> [Problem to work on]: Look through the listing underneath for "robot", and copy every line that has it.

----- Provided entries

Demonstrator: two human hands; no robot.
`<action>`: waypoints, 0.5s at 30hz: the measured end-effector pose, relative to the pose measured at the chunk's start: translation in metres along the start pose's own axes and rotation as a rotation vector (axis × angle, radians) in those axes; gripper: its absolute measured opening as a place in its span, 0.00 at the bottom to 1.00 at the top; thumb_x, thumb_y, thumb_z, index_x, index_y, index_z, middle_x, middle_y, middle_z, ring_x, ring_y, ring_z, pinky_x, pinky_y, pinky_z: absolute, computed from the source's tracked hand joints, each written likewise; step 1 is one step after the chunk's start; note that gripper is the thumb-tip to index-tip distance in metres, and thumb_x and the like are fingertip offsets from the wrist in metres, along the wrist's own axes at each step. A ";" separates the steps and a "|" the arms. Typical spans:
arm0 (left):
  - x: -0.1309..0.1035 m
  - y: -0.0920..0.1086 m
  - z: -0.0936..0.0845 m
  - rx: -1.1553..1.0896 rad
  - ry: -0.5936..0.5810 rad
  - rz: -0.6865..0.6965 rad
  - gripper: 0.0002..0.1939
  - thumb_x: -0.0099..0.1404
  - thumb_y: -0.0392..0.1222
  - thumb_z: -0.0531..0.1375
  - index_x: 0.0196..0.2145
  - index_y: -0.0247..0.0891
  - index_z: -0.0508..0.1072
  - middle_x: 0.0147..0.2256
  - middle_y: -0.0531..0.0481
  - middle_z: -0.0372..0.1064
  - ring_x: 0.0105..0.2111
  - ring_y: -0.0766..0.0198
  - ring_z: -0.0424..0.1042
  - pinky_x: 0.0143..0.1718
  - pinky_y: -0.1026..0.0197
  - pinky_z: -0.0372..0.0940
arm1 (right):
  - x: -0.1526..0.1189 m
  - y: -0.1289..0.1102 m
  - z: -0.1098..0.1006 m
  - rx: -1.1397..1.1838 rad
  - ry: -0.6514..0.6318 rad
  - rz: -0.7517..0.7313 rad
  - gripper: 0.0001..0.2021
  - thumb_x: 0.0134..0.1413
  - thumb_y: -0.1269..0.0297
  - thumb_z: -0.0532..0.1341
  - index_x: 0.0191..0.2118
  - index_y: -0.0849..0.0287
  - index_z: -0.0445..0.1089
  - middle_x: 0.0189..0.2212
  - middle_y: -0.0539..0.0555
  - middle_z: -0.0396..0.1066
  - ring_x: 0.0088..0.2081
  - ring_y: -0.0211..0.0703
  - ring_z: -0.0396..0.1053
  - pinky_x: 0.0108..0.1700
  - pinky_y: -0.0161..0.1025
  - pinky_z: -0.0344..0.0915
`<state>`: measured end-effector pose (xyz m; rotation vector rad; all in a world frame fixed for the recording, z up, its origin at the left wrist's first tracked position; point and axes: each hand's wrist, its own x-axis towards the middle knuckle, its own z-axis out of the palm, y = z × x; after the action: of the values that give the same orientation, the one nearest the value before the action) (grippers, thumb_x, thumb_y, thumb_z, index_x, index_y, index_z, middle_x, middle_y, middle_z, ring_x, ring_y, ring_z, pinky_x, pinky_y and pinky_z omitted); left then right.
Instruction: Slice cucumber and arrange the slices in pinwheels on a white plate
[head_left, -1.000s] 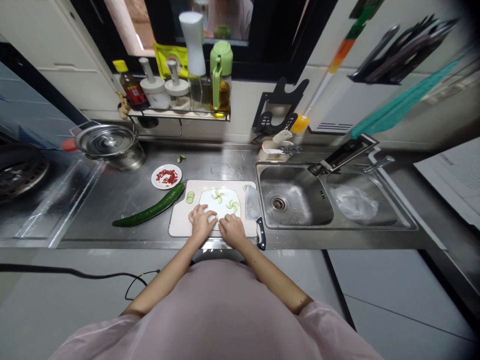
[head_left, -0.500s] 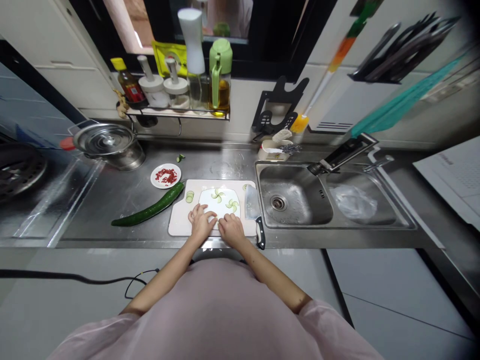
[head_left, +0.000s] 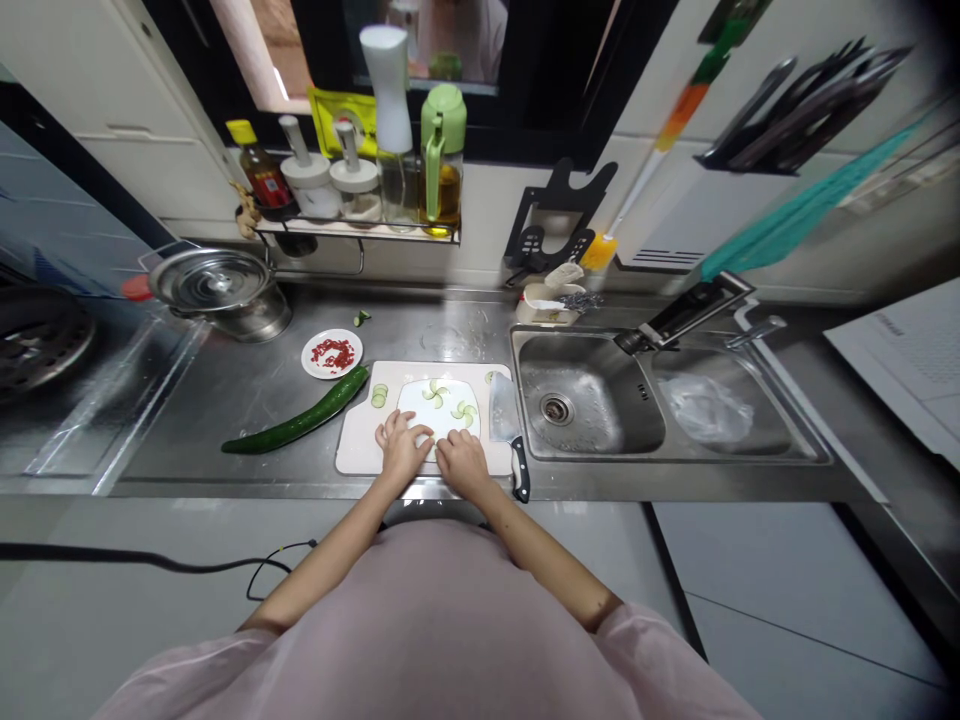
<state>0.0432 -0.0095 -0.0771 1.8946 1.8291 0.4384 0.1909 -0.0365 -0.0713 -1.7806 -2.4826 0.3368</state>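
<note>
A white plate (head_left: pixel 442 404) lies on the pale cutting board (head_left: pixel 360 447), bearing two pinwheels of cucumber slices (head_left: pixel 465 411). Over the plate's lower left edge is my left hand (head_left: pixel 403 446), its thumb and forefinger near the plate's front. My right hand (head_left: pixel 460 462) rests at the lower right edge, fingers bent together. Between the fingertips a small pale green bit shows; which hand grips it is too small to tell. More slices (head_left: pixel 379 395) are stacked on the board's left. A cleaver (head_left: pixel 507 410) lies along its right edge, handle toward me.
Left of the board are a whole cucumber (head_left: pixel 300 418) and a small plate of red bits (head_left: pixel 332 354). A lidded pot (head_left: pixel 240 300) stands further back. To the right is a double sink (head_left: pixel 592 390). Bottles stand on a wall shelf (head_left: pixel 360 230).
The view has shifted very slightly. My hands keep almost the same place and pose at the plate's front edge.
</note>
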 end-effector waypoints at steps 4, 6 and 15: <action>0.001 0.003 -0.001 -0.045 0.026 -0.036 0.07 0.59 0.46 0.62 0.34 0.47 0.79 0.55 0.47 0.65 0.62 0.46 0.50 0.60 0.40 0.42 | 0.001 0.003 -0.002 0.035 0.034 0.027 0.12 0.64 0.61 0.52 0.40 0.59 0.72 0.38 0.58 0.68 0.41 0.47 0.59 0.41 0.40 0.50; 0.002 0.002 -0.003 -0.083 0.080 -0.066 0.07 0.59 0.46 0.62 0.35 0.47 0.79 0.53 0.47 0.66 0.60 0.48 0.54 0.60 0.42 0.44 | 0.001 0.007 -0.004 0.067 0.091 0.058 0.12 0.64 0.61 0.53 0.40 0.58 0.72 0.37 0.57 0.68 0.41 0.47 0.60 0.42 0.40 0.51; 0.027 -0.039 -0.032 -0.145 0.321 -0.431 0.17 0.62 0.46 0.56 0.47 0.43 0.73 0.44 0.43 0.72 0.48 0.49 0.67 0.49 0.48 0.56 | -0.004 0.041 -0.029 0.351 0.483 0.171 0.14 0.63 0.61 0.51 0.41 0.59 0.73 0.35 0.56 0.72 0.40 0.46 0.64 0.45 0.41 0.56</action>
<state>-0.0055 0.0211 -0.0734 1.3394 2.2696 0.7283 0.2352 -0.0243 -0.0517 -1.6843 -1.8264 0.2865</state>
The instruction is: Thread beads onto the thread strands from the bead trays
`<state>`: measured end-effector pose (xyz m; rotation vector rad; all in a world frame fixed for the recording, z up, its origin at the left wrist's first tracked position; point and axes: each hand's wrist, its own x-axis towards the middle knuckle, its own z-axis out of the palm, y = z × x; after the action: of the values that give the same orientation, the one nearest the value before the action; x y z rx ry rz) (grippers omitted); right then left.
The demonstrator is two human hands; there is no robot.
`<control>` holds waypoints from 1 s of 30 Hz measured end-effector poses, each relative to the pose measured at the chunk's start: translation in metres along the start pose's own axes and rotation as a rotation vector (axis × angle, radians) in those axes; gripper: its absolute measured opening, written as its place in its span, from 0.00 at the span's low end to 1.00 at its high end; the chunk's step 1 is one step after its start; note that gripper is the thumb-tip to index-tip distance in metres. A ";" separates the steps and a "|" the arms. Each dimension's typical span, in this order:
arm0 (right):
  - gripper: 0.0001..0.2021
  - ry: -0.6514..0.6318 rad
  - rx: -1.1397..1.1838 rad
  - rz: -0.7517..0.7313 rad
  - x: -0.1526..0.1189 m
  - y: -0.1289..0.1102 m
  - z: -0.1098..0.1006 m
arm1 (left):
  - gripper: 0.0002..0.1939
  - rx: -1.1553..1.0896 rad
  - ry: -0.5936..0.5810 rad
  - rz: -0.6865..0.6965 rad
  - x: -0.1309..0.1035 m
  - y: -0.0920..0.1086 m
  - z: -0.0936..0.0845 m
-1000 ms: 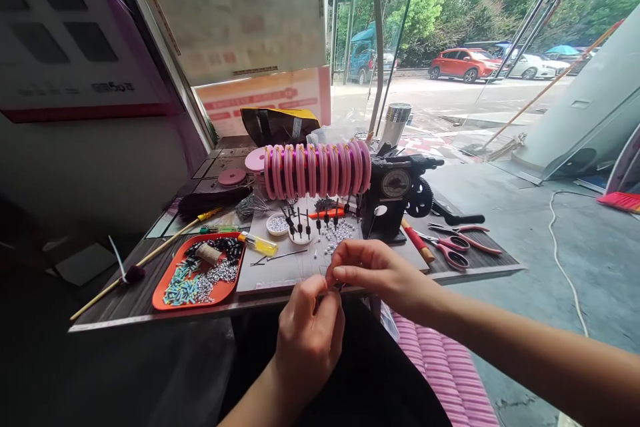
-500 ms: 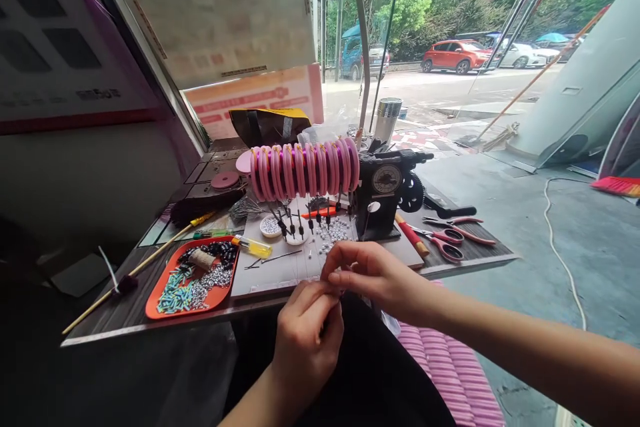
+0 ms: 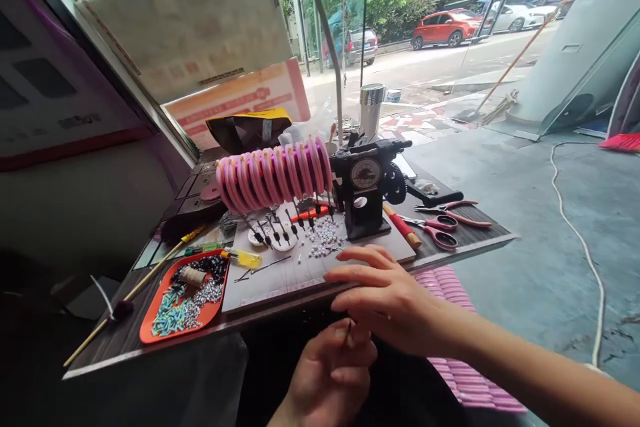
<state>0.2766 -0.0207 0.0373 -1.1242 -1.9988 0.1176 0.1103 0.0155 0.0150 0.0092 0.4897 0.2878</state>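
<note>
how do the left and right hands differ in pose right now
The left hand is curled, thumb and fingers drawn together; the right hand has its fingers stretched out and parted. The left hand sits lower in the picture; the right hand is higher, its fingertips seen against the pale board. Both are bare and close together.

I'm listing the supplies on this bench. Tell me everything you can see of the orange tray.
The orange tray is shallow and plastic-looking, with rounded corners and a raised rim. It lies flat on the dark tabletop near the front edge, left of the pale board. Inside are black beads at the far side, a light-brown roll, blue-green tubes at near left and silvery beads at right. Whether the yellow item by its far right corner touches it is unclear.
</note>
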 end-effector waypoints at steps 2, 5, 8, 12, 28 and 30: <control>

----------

> [Response to the task]:
Demonstrator: two human hands; no robot.
The demonstrator is two human hands; there is no robot.

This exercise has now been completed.